▶ What needs to be done: Please restate, word for word, the lines below that begin at the one with "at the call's" and end at the one with "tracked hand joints". Leave out all other lines.

▶ Supplied information:
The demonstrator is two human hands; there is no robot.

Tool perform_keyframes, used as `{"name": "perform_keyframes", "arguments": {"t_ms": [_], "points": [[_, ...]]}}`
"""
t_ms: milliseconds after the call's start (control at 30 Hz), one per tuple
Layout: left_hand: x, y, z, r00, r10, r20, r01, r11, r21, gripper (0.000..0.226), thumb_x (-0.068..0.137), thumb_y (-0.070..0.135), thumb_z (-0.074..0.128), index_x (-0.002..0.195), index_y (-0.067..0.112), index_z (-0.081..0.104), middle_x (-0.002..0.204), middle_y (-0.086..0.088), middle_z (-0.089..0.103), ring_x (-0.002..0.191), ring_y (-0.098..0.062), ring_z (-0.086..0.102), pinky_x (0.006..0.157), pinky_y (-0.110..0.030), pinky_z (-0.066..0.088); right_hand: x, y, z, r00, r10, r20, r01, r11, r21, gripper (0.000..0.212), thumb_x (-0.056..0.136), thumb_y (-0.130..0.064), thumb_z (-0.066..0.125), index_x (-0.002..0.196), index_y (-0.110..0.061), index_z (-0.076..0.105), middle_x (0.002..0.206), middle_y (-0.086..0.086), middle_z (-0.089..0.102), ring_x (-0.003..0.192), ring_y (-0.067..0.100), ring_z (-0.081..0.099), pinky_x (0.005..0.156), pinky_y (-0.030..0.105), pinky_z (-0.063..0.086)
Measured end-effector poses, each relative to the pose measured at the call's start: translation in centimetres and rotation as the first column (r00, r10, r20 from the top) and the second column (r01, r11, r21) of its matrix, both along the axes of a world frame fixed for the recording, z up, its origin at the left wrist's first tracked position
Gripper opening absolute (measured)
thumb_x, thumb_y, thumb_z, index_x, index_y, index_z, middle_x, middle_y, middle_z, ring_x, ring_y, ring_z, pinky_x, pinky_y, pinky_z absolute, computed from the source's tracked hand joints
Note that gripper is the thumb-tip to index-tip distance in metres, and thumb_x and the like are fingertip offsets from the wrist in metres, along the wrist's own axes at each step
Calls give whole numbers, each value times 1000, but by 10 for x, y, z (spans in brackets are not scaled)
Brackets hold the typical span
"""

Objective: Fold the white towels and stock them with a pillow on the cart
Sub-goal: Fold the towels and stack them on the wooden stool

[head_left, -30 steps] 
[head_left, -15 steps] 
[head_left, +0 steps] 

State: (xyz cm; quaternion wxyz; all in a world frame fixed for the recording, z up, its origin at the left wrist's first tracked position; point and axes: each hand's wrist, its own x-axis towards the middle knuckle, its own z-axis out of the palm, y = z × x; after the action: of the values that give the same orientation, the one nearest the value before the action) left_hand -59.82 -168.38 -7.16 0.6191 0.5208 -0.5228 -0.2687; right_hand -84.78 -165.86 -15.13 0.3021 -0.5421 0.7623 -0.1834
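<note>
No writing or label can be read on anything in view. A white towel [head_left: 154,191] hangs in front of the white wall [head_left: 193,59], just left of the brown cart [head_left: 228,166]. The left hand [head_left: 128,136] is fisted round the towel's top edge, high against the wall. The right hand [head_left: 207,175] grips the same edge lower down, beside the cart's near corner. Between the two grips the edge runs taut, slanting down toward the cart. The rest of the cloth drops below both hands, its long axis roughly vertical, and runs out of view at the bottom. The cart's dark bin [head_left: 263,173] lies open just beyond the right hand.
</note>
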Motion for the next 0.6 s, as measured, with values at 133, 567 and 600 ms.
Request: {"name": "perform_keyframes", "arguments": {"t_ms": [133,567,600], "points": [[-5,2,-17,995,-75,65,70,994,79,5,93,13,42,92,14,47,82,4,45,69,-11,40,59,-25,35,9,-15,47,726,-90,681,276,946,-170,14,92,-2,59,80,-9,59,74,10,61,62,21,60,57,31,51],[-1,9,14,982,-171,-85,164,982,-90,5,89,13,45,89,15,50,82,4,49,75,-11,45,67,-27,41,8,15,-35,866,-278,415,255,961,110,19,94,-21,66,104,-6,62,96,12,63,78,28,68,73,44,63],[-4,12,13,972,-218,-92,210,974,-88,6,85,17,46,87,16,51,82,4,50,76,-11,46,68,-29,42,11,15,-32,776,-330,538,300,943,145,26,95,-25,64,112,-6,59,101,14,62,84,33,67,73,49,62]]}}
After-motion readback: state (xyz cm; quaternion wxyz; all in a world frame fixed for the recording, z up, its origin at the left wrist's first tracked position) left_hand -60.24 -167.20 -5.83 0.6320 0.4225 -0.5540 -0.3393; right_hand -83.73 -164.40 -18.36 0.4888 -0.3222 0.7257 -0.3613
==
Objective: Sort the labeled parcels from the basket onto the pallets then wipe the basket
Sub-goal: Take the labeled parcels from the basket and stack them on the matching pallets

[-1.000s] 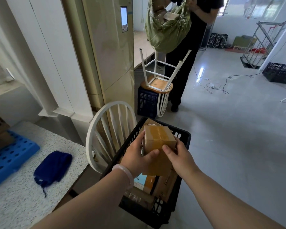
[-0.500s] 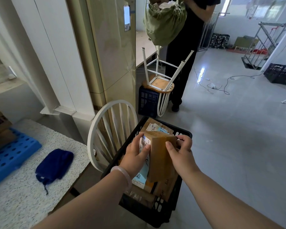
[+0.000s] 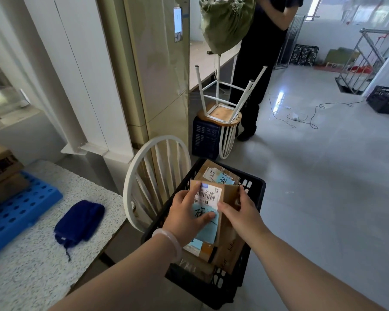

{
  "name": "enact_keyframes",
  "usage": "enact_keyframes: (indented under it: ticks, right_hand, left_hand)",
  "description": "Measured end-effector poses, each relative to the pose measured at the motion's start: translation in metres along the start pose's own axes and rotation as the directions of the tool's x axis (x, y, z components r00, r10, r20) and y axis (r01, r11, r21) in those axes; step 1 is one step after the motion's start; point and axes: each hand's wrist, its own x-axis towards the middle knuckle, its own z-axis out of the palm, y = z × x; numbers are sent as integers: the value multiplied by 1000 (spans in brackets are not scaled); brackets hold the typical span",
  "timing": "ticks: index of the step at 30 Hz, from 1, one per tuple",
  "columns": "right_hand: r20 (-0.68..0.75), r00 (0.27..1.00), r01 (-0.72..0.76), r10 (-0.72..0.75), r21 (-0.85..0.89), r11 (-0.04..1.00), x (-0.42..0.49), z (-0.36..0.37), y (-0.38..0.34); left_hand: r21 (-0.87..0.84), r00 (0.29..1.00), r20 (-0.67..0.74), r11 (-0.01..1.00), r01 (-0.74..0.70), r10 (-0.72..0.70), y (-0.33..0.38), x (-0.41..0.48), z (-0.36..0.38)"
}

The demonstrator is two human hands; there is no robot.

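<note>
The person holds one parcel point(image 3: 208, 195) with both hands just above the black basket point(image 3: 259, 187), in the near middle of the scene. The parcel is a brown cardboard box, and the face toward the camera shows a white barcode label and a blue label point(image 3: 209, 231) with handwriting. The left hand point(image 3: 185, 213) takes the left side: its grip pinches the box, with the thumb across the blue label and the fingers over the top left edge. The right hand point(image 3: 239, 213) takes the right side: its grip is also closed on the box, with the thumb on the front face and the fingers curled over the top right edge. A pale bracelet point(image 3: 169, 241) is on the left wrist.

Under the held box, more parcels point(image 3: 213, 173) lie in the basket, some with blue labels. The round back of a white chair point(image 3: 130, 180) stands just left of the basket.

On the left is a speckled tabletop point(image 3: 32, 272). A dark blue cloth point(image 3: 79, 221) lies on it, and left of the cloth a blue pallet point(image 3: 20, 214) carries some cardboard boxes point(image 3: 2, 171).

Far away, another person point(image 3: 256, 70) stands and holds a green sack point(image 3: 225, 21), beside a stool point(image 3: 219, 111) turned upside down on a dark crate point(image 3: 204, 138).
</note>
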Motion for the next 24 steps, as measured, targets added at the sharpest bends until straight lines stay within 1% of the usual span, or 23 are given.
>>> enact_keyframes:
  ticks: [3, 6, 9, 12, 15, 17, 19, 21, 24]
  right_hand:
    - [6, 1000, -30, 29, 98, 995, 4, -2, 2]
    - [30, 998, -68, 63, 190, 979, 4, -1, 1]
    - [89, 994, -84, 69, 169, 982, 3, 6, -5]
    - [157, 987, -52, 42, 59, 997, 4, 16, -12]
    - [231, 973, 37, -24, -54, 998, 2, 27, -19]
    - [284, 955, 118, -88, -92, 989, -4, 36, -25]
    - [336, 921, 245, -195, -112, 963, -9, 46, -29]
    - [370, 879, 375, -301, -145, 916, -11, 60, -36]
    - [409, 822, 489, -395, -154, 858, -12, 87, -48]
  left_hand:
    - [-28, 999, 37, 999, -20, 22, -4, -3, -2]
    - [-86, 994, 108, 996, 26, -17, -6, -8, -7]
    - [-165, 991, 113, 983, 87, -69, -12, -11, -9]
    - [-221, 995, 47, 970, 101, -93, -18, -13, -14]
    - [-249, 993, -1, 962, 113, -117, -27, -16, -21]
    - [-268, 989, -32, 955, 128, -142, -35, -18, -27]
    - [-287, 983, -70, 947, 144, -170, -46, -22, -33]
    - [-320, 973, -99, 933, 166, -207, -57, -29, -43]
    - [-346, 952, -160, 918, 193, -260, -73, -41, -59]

▶ Output of the task:
Measured end-effector poses, each relative to the pose measured at the call's start: translation in centimetres and rotation as the first column (r00, r10, r20 from the top) and the second column (r01, r11, r21) of its matrix, both along the axes of a world frame fixed for the recording, z up, its origin at the left wrist's first tracked position
Gripper opening absolute (measured)
thumb_x, thumb_y, thumb_z, index_x, index_y, index_z, middle_x, middle_y, middle_z, ring_x, ring_y, ring_z, pinky_x, pinky_y, pinky_z absolute, computed from the source's tracked hand joints

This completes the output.